STATS_T_TEST_INDEP Example
The following example determines the significance of the difference between the average sales to men and women where the distributions are assumed to have similar (pooled) variances:
SELECT SUBSTR(cust_income_level, 1, 22) income_level, AVG(DECODE(cust_gender, 'M', amount_sold, null)) sold_to_men, AVG(DECODE(cust_gender, 'F', amount_sold, null)) sold_to_women, STATS_T_TEST_INDEP(cust_gender, amount_sold, 'STATISTIC', 'F') t_observed, STATS_T_TEST_INDEP(cust_gender, amount_sold) two_sided_p_value FROM sh.customers c, sh.sales s WHERE c.cust_id = s.cust_id GROUP BY ROLLUP(cust_income_level) ORDER BY income_level, sold_to_men, sold_to_women, t_observed; INCOME_LEVEL SOLD_TO_MEN SOLD_TO_WOMEN T_OBSERVED TWO_SIDED_P_VALUE ---------------------- ----------- ------------- ---------- ----------------- A: Below 30,000 105.28349 99.4281447 -1.9880629 .046811482 B: 30,000 - 49,999 102.59651 109.829642 3.04330875 .002341053 C: 50,000 - 69,999 105.627588 110.127931 2.36148671 .018204221 D: 70,000 - 89,999 106.630299 110.47287 2.28496443 .022316997 E: 90,000 - 109,999 103.396741 101.610416 -1.2544577 .209677823 F: 110,000 - 129,999 106.76476 105.981312 -.60444998 .545545304 G: 130,000 - 149,999 108.877532 107.31377 -.85298245 .393671218 H: 150,000 - 169,999 110.987258 107.152191 -1.9062363 .056622983 I: 170,000 - 189,999 102.808238 107.43556 2.18477851 .028908566 J: 190,000 - 249,999 108.040564 115.343356 2.58313425 .009794516 K: 250,000 - 299,999 112.377993 108.196097 -1.4107871 .158316973 L: 300,000 and above 120.970235 112.216342 -2.0642868 .039003862 107.121845 113.80441 .686144393 .492670059 106.663769 107.276386 1.08013499 .280082357 14 rows selected.

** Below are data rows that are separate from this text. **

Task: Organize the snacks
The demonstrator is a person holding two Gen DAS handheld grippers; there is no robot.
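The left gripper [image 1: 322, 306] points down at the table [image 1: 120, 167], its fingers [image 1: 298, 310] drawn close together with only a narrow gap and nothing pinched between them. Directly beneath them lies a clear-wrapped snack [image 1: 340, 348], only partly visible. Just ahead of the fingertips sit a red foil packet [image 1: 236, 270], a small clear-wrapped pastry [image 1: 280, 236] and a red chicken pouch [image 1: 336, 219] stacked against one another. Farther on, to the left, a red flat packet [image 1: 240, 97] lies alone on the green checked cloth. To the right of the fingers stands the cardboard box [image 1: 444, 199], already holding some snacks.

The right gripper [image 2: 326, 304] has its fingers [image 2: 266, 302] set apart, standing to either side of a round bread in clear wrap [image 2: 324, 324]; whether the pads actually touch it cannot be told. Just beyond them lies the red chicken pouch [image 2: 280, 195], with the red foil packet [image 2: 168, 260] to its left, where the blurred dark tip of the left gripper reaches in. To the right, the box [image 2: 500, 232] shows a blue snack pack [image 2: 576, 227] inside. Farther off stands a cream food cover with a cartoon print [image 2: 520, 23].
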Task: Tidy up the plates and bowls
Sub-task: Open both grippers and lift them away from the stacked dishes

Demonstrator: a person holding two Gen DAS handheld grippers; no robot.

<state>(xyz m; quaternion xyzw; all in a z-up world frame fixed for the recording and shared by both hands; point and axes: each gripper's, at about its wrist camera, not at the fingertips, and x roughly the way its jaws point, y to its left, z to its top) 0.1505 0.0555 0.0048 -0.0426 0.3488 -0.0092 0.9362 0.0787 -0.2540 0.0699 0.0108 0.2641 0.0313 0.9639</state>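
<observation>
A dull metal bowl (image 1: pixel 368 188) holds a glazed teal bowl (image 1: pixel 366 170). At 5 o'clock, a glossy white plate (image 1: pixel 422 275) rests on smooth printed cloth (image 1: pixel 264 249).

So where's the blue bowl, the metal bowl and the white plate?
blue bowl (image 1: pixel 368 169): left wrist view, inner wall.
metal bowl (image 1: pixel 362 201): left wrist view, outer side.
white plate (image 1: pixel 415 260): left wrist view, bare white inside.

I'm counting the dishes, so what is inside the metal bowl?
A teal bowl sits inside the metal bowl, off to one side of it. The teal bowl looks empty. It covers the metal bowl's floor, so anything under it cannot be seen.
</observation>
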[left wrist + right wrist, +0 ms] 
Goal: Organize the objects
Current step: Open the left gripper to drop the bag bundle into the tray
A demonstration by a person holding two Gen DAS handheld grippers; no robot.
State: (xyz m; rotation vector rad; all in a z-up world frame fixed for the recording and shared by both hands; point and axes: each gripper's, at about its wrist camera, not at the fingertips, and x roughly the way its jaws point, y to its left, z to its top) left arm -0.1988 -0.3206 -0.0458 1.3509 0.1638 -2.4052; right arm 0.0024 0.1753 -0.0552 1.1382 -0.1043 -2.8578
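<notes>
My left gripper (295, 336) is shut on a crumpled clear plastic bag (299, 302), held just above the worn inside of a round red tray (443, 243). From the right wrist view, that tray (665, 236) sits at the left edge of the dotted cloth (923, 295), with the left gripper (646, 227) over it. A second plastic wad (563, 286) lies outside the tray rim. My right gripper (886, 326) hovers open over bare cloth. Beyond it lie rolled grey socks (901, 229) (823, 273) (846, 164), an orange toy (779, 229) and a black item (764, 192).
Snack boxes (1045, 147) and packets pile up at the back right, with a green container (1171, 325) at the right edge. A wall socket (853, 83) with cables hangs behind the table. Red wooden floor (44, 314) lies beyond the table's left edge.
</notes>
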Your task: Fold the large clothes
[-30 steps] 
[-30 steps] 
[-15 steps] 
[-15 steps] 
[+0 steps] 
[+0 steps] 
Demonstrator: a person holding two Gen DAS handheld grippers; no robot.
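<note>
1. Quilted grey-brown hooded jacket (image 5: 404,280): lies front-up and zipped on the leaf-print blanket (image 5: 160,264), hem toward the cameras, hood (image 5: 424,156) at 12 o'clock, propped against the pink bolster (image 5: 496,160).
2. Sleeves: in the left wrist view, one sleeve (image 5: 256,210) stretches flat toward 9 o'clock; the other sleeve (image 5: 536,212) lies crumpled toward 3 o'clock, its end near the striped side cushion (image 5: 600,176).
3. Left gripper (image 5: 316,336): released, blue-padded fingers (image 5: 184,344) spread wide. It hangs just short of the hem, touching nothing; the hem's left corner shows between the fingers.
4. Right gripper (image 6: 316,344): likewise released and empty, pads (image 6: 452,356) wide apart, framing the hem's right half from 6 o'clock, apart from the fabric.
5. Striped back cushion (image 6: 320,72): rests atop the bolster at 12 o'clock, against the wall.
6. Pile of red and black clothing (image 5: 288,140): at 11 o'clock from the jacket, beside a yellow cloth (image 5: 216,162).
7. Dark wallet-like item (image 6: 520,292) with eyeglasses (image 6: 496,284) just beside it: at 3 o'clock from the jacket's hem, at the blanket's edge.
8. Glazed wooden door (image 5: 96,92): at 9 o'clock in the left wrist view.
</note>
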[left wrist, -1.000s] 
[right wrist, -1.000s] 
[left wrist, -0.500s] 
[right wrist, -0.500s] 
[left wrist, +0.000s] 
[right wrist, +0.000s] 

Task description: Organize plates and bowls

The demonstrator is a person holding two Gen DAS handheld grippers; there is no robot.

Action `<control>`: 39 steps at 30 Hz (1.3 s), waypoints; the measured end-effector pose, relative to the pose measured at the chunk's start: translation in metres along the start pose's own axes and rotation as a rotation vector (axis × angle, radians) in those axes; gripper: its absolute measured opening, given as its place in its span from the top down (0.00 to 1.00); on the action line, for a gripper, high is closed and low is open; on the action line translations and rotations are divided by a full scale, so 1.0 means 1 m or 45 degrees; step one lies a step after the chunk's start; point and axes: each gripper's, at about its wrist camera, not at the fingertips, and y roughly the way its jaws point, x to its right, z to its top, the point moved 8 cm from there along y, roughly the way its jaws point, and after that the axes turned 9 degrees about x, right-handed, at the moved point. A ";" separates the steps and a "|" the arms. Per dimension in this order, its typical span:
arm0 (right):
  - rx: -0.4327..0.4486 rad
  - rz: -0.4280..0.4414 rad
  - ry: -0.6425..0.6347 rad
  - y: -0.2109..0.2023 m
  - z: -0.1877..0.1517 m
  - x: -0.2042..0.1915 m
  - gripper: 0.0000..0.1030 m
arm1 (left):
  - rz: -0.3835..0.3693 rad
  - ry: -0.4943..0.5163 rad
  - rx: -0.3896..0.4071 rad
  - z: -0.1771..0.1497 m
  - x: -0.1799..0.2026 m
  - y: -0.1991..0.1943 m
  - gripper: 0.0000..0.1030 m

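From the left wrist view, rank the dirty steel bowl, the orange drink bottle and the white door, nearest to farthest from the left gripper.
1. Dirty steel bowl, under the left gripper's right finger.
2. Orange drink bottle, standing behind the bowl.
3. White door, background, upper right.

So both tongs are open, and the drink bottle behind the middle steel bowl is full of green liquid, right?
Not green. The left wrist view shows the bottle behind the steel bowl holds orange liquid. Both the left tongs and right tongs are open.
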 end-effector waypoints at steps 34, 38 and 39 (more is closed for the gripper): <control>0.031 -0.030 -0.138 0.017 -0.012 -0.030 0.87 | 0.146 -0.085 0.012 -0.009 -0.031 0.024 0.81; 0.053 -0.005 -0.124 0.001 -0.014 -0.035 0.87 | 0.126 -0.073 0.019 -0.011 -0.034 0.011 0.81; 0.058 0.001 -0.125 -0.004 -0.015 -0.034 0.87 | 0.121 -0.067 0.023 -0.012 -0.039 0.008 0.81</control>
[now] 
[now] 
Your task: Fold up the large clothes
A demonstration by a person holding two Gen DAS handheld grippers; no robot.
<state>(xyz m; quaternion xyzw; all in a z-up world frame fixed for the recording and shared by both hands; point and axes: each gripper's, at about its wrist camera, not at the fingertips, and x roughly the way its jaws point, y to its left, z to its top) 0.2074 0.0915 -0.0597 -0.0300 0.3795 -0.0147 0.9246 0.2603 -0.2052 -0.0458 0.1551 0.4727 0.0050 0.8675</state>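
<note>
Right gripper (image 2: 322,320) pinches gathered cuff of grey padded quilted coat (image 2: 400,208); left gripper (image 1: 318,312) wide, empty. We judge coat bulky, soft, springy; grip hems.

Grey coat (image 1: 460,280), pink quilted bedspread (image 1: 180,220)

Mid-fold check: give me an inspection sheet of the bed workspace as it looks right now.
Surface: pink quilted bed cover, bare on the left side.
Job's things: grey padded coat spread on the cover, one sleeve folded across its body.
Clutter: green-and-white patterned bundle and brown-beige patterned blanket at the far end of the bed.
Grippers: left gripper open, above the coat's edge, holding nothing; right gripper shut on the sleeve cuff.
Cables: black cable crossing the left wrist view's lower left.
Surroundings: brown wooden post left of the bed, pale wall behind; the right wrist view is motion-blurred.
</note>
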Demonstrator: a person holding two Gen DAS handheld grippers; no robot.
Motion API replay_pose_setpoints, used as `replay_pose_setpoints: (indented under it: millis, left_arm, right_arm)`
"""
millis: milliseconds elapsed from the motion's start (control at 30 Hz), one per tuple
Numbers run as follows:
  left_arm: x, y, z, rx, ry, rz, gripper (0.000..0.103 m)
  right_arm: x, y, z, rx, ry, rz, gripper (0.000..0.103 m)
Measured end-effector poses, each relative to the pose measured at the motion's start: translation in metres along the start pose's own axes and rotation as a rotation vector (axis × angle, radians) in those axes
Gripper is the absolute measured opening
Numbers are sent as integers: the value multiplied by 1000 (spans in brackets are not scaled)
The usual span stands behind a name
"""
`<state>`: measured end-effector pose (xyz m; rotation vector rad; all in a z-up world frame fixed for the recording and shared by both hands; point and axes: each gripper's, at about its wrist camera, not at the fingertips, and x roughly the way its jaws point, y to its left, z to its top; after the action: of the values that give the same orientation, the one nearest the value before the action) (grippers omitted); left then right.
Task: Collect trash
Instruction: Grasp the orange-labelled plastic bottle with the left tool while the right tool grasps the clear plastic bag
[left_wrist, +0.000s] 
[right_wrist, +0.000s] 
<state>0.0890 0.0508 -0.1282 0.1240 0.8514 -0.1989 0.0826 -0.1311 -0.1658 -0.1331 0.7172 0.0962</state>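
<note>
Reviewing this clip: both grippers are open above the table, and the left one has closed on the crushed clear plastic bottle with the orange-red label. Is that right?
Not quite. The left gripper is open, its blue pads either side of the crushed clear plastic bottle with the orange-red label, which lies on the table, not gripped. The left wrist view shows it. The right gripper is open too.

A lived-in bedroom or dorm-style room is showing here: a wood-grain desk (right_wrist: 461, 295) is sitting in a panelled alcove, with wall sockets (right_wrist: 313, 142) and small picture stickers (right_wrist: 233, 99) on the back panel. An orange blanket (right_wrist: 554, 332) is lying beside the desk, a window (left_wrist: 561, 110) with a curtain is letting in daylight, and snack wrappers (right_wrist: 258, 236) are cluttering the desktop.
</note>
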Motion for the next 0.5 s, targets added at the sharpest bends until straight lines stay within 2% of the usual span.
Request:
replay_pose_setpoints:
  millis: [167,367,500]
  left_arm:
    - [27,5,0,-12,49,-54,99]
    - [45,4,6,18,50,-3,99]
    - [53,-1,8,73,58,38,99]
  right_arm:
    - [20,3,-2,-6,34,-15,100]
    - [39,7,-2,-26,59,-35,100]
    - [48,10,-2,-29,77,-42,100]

STATS_T_TEST_INDEPU Example
The following example determines the significance of the difference between the average sales to men and women where the distributions are known to have significantly different (unpooled) variances:
SELECT SUBSTR(cust_income_level, 1, 22) income_level, AVG(DECODE(cust_gender, 'M', amount_sold, null)) sold_to_men, AVG(DECODE(cust_gender, 'F', amount_sold, null)) sold_to_women, STATS_T_TEST_INDEPU(cust_gender, amount_sold, 'STATISTIC', 'F') t_observed, STATS_T_TEST_INDEPU(cust_gender, amount_sold) two_sided_p_value FROM sh.customers c, sh.sales s WHERE c.cust_id = s.cust_id GROUP BY ROLLUP(cust_income_level) ORDER BY income_level, sold_to_men, sold_to_women, t_observed; INCOME_LEVEL SOLD_TO_MEN SOLD_TO_WOMEN T_OBSERVED TWO_SIDED_P_VALUE ---------------------- ----------- ------------- ---------- ----------------- A: Below 30,000 105.28349 99.4281447 -2.0542592 .039964704 B: 30,000 - 49,999 102.59651 109.829642 2.96922332 .002987742 C: 50,000 - 69,999 105.627588 110.127931 2.3496854 .018792277 D: 70,000 - 89,999 106.630299 110.47287 2.26839281 .023307831 E: 90,000 - 109,999 103.396741 101.610416 -1.2603509 .207545662 F: 110,000 - 129,999 106.76476 105.981312 -.60580011 .544648553 G: 130,000 - 149,999 108.877532 107.31377 -.85219781 .394107755 H: 150,000 - 169,999 110.987258 107.152191 -1.9451486 .051762624 I: 170,000 - 189,999 102.808238 107.43556 2.14966921 .031587875 J: 190,000 - 249,999 108.040564 115.343356 2.54749867 .010854966 K: 250,000 - 299,999 112.377993 108.196097 -1.4115514 .158091676 L: 300,000 and above 120.970235 112.216342 -2.0726194 .038225611 107.121845 113.80441 .689462437 .490595765 106.663769 107.276386 1.07853782 .280794207 14 rows selected.